TASK TO COMPLETE: Write out the data below exactly, from its first line to the line containing "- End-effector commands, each", that line included.

Top of COLLECTED MATERIAL

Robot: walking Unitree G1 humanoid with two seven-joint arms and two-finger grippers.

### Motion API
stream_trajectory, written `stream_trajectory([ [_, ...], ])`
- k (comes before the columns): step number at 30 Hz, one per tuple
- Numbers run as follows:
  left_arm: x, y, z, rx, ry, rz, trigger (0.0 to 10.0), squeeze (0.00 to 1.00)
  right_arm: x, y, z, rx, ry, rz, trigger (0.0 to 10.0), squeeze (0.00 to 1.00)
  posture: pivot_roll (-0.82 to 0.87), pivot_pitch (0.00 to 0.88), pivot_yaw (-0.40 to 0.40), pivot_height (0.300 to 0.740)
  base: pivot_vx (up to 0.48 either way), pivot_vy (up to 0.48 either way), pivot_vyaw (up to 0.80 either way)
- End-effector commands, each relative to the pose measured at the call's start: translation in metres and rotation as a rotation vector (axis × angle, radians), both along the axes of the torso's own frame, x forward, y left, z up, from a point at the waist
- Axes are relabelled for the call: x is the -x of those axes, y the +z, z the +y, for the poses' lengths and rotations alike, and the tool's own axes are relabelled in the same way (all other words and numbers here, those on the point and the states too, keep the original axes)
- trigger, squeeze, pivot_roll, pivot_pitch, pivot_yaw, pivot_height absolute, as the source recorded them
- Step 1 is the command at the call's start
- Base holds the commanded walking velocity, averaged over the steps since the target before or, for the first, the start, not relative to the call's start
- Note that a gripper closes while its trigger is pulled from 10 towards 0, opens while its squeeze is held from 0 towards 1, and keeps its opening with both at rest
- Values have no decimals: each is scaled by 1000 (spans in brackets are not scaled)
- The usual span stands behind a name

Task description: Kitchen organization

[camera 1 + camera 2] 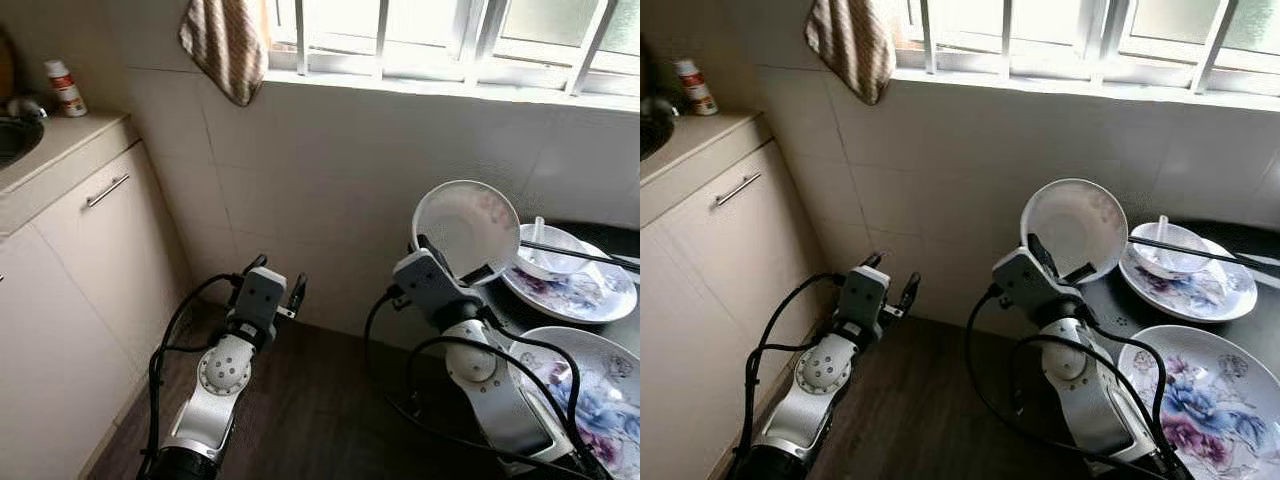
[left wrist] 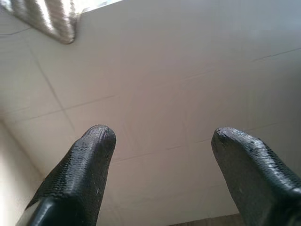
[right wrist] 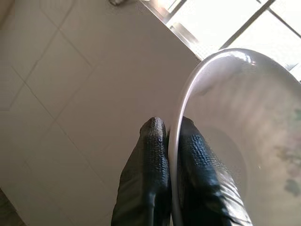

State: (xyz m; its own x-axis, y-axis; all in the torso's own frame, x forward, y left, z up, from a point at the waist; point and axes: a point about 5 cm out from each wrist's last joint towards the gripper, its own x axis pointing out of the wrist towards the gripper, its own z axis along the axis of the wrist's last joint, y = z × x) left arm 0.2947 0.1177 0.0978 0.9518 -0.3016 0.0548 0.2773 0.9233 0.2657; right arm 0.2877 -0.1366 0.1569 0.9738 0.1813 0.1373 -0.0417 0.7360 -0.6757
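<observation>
White bowl point(image 1: 466, 229): held tilted on edge above the dark bench point(image 1: 628, 240), beside two flowered plates point(image 1: 590, 290).
Right gripper point(image 3: 168, 141): fingers pinched on the bowl's rim.
Left gripper point(image 1: 278, 281): fingers spread wide, holding nothing, facing the tiled wall point(image 2: 155, 89).

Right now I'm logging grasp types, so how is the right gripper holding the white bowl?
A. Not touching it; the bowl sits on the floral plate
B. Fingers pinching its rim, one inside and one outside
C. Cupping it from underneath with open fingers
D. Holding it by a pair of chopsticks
B: in the right wrist view the right gripper has one black finger on each side of the white bowl rim, lifted tilted.
</observation>
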Motion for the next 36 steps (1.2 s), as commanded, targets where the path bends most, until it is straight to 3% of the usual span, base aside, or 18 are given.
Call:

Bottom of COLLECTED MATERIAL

EXERCISE RESULT:
Robot: walking Unitree G1 humanoid with two seven-joint arms and two-finger grippers.

### Motion API
stream_trajectory, written `stream_trajectory([ [_, ...], ])`
- k (comes before the columns): step number at 30 Hz, one per tuple
- Numbers run as follows:
  left_arm: x, y, z, rx, ry, rz, trigger (0.0 to 10.0), squeeze (0.00 to 1.00)
  right_arm: x, y, z, rx, ry, rz, trigger (0.0 to 10.0), squeeze (0.00 to 1.00)
  posture: pivot_roll (-0.82 to 0.87), pivot_pitch (0.00 to 0.88), pivot_yaw (-0.40 to 0.40), pivot_height (0.300 to 0.740)
  base: pivot_vx (up to 0.48 either way), pivot_vy (up to 0.48 either way), pivot_vyaw (up to 0.80 either way)
- End-effector commands, each relative to the pose measured at the call's start: translation in metres and rotation as a rotation vector (axis × angle, radians), both along the axes of the torso's own frame, x forward, y left, z up, from a point at the waist

The answer is finished.